#### To do:
The expected output is every entry below, exact in every character.

(Collected data)

——

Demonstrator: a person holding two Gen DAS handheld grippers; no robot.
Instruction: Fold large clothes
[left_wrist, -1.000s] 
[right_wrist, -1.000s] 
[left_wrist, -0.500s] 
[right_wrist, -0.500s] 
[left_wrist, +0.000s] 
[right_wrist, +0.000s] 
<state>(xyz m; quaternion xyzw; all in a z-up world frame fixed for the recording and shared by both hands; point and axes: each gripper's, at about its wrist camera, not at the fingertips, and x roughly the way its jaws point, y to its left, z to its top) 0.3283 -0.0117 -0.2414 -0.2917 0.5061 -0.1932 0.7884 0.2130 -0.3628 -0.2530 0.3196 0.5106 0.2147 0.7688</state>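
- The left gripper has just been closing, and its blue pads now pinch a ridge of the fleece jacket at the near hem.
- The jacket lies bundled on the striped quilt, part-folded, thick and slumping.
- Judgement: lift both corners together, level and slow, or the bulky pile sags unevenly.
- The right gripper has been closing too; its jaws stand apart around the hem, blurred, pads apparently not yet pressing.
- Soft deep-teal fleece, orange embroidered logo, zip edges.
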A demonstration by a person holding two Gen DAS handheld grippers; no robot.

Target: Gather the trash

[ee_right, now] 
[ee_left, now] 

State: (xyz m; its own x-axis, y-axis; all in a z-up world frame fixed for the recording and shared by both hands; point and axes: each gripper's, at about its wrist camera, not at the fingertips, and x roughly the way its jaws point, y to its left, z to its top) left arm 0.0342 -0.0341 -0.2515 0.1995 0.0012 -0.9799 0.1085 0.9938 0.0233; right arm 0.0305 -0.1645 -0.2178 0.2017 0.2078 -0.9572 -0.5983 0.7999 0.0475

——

#### Result of this exercise:
Demonstrator: a person holding two Gen DAS handheld grippers; no robot.
Instruction: Fold large clothes
[left_wrist, -1.000s] 
[right_wrist, -1.000s] 
[left_wrist, -0.500s] 
[right_wrist, -0.500s] 
[left_wrist, +0.000s] 
[right_wrist, +0.000s] 
<state>(xyz m; quaternion xyzw; all in a z-up world frame fixed for the recording and shared by both hands; point and axes: each gripper's, at about its wrist camera, not at the fingertips, and x roughly the way its jaws point, y to its left, z to its top) 0.3283 -0.0117 -0.2414 -0.2917 0.5061 -0.1932 0.7884 0.2130 -0.3628 -0.2530 0.3196 0.5106 0.2147 0.7688</state>
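- The left gripper has just been closing, and its blue pads now pinch a ridge of the fleece jacket at the near hem.
- The jacket lies bundled on the striped quilt, part-folded, thick and slumping.
- Judgement: lift both corners together, level and slow, or the bulky pile sags unevenly.
- The right gripper has been closing too; its jaws stand apart around the hem, blurred, pads apparently not yet pressing.
- Soft deep-teal fleece, orange embroidered logo, zip edges.
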A demonstration by a person holding two Gen DAS handheld grippers; no robot.

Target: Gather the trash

[ee_right, now] 
[ee_left, now] 

State: (xyz m; its own x-axis, y-axis; all in a z-up world frame fixed for the recording and shared by both hands; point and axes: each gripper's, at about its wrist camera, not at the fingertips, and x roughly the way its jaws point, y to its left, z to its top) left arm 0.0342 -0.0341 -0.2515 0.1995 0.0012 -0.9799 0.1085 0.9938 0.0233; right arm 0.0305 -0.1645 -0.2178 0.2017 0.2078 -0.9572 -0.5983 0.7999 0.0475

There is no more to the exercise.